Arguably, word boundaries are ill-defined in all languages, not just Chinese. Hapselmath (2011) defined 10 linguistic criteria to determine if something is a word (vs an affix or expression), but it’s hard to come up with anything consistent. Most writing systems puts spaces in between words, so there’s no confusion. Other than Chinese, only a handful of other languages (Japanese, Vietnamese, Thai, Khmer, Lao, and Burmese) have this problem.
Word segmentation ambiguity causes problems in NLP systems when different components expect different ways of segmenting a sentence. Another way the problem can appear is if the segmentation for some human-annotated data doesn’t match what a model expects.
Here is a more concrete example from one of my projects. I’m trying to get a language model to predict a tag for every word (imagine POS tagging using BERT). The language model uses SentencePiece encoding, so when a word is out-of-vocab, it gets converted into multiple subword tokens.
“expedite ratification of the proposed law”

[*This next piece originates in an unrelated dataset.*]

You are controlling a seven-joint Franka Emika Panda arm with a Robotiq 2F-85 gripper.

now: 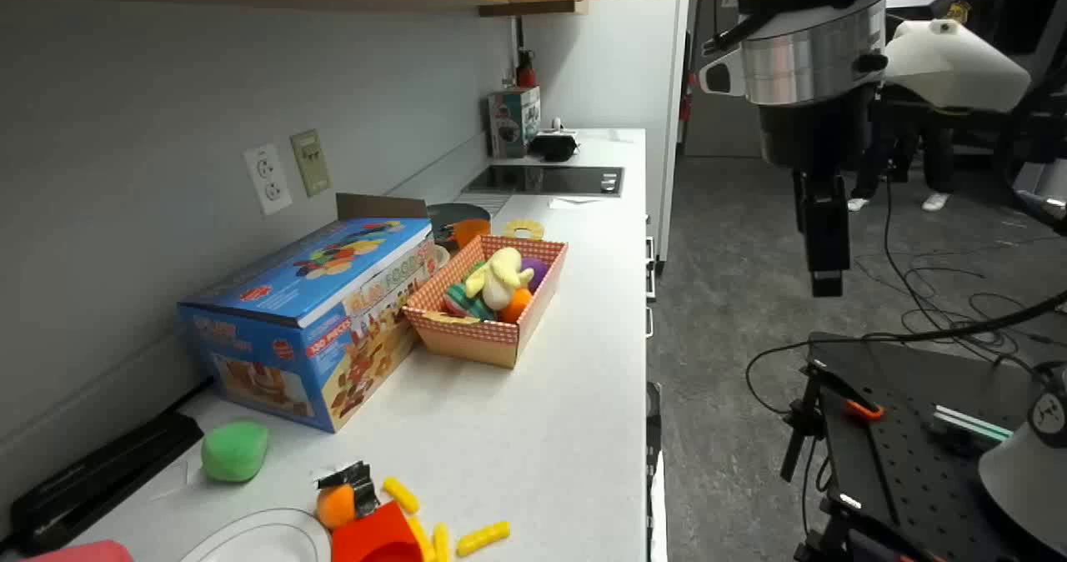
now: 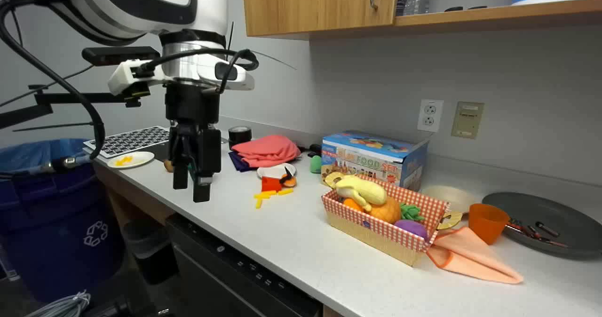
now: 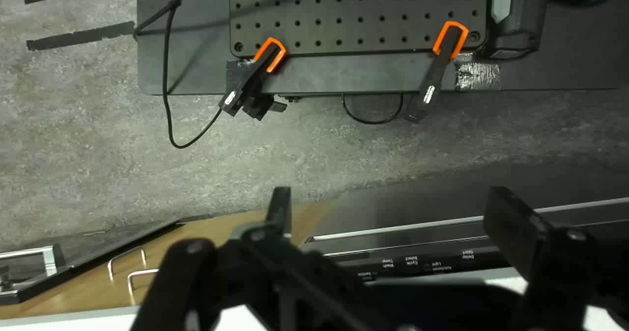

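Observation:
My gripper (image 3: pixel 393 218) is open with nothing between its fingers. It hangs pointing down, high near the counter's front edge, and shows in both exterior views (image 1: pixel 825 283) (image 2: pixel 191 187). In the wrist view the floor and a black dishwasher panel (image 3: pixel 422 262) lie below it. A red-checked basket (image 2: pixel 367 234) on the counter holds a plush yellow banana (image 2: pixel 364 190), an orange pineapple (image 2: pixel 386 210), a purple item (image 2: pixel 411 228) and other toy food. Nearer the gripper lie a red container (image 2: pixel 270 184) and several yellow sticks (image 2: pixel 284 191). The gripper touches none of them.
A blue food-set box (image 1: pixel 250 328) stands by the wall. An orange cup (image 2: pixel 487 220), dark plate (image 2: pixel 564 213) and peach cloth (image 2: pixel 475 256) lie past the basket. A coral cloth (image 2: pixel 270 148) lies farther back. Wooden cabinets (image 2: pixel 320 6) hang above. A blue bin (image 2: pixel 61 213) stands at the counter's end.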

=> [“expedi”, “-te”, “ratifica”, “-tion”, “of”, “the”, “propose”, “-d”, “law”]
In English, a standard approach is to use the first subword token of every word, and ignore the other tokens, like this:
This doesn’t work in Chinese — because of the word segmentation ambiguity, the tokenizer might produce tokens that span across multiple of our words:
So that’s why Chinese is sometimes headache-inducing when you’re doing multilingual NLP. You can work around the problem in a few ways:
- Ensure that all parts of the system uses a consistent word segmentation scheme. This is easy if you control all the components, but hard when working with other people’s models and data though.
- Work on the level of characters and don’t do word segmentation at all. This is what I ended up doing, and it’s not too bad, because individual characters do carry semantic meaning. But some words are unrelated to their character meanings, like transliterations of foreign words.
- Do some kind of segment alignment using Levenshtein distance — see the appendix of this paper by Tenney et al. (2019). I’ve never tried this method.
One final thought: the non-ASCII Chinese characters surprisingly never caused any difficulties for me. I would’ve expected to run into encoding problems occasionally, as I had in the past, but never had any character encoding problems with Python 3.
- Haspelmath, Martin. “The indeterminacy of word segmentation and the nature of morphology and syntax.” Folia linguistica 45.1 (2011): 31-80.
- Qi, Peng, et al. “Stanza: A python natural language processing toolkit for many human languages.” Association for Computational Linguistics (ACL) System Demonstrations. 2020.
- Tenney, Ian, et al. “What do you learn from context? Probing for sentence structure in contextualized word representations.” International Conference on Learning Representations. 2019.
- Wang, Shichang, et al. “Word intuition agreement among Chinese speakers: a Mechanical Turk-based study.” Lingua Sinica 3.1 (2017): 13.